Enfin le Parc informe et sensibilise la population. Il organise des projections de film, des conférences, des expositions et diverses animations sur le Lynx. Le grand public peut alors en apprendre davantage sur ce discret félin.
Le retour du loup : le Parc encourage la cohabitation
Face aux enjeux de cohabitation expliqués ci-dessus le Parc a mené deux actions majeures :
- Des Diagnostics de vulnérabilité des exploitations agricoles face au loup. 9 diagnostics ont été réalisés entre 2019 et 2021 dans des élevages représentatifs du territoire. Ils ont permis de décrire le fonctionnement de l’exploitation, notamment les atouts et contraintes du système en les confrontant aux connaissances locales des loups.
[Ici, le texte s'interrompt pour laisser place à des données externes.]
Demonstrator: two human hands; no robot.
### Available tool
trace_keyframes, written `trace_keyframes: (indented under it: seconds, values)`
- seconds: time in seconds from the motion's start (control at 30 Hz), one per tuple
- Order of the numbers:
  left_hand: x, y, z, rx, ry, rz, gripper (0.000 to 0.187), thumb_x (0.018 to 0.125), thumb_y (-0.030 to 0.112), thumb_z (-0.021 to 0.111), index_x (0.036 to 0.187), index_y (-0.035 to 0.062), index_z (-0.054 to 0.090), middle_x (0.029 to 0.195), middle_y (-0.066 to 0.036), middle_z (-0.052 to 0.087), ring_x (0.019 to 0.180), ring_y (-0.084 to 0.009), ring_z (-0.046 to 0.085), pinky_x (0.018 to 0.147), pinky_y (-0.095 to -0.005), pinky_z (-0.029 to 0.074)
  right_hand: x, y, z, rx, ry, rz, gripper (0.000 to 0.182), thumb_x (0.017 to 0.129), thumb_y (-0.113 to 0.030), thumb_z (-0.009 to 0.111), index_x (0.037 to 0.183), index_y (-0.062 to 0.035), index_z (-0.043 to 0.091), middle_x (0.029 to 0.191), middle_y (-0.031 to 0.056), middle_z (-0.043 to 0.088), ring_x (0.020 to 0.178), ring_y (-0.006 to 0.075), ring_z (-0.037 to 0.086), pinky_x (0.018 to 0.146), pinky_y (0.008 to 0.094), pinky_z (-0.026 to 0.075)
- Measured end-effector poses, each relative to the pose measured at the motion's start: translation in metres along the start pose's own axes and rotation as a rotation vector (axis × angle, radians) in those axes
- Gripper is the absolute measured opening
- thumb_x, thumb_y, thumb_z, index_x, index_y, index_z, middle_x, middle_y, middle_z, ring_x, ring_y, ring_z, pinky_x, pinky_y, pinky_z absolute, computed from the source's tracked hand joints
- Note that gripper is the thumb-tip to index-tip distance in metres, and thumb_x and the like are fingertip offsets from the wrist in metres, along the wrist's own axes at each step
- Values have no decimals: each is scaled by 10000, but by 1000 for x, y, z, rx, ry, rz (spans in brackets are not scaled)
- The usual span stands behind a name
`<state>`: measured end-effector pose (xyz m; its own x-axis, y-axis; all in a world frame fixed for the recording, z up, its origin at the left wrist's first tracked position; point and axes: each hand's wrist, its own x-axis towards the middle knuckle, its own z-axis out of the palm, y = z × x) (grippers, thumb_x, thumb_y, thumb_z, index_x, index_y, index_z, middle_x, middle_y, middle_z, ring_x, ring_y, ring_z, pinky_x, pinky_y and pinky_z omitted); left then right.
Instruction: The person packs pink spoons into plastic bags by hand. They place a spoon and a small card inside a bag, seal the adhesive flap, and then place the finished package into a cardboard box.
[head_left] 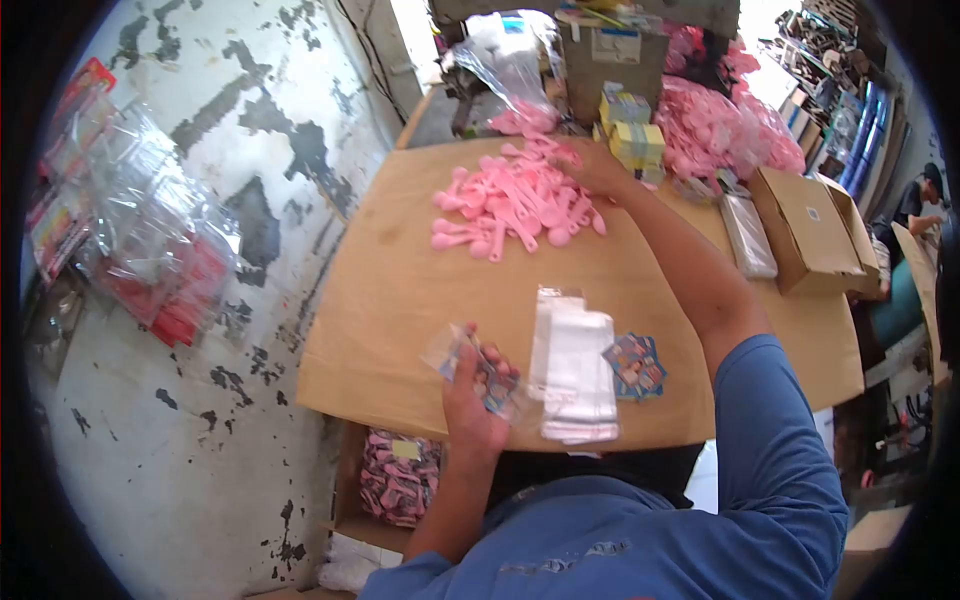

Enfin, l’objectif était de proposer « une boîte à outils » de mesures permettant de diminuer le risque de prédation, en tenant compte des spécificités de chacun des élevages. Trois séances de restitution et discussions se sont déroulées début 2023 en présence exclusive d’éleveurs.
- Des documents et vidéos d’information et de sensibilisation aux bons gestes à adopter en présence d’un chien de protection des troupeaux . Ces informations sont mises à disposition des pratiquants d’activités de pleine nature (randonnées, balade, VTT…)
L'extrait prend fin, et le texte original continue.